Sunday, October 30, 2011

Detect constrained tree schema programmatically.

Tree schema in a relational database is built on hierarchical relationships between relational tables. It is one of the most widely used type of schemas in OLTP applications today.

I present here the java code to identify if some or all the tables in a schema belong to a tree structure and what table sits at the top of this tree (or root depending on how you view it). The code also identifies the primary keys of the tables in tree hierarchy. This effectively identifies TPCC schema (used to measure TPCC benchmark by hardware and software vendors) as a constrained tree schema.

A constrained tree schema, is used in OLTP systems frequently to achieve very low latency and high through put. If you view TPCC schema carefully, then you would realize that "w_id" column in warehouse table is the root key of this tree hierarchy which also means that all the tables that belong to this tree, have composite primary keys that include "w_id", although w_id column is renamed as "d_w_id" in district table and "c_W_id" in customer table and so on.

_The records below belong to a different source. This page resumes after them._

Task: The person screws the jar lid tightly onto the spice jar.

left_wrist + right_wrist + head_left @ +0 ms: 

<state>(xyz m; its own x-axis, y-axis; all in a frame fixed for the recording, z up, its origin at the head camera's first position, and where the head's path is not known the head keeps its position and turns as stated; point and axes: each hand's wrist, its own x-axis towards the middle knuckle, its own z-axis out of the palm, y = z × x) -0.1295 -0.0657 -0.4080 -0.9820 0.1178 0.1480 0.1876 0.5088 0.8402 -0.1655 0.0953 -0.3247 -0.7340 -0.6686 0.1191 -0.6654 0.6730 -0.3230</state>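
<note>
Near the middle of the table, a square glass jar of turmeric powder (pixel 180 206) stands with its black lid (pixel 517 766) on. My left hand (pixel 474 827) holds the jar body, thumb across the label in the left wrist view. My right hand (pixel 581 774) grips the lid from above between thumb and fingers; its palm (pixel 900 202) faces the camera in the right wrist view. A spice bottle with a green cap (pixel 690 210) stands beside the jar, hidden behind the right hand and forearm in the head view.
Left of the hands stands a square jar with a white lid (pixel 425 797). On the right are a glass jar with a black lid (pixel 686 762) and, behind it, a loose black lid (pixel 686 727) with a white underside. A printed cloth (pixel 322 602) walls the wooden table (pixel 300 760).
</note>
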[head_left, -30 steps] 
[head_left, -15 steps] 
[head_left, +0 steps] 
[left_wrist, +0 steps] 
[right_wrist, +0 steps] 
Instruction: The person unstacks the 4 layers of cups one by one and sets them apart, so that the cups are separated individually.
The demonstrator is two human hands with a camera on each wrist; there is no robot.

Table partitioning (breaking data in a relational table into multiple paritions) is one of the ways an extreme transaction processing applications could achieve the desired scalability. The purpose of this post is to present the java code, if you want more information on constrained tree schema and applications on top of it, this article by  Billy Newport's article is a great start.

Identification of a constrained tree schema and the participating tables is important in evaluating if you could achieve single sited transactions that boost performance of an application dramatically.  "The end of an architecture era" is a wonderful document written by Michael Stonebreaker at MIT and others, that presents a change in application paradigm to achieve high scalability.

The Java code presented below should be used as a guidance only. Adding robust exception handling and follwoing best coding practices would help make this code production ready. The code assumes that you are using Sybase ASE database as a datasource that has "sp_fkeys" stored procedure which lists table dependencies through pk-fk constraints. You may have to rewrite the portion of the code  and the database connection information section, for the database you are using. Identifying TPCC schema as a Constrained Tree Schema is easy enough to do manually because it has only 8 tables, but compare it to an application like SAP R3 which has more than 75,000 tables in its schema and you will quickly appreciate the necessity of automation in this regard.

The code uses the depth first strategy rather than breadth first strategy, not for any specific reason. The java code treats relationships between the tables as a graph. It considers the tables as nodes and the relationship between them asedges of the graph. For more on this subject you may want to read this very interesting chapter from a book, the artful software.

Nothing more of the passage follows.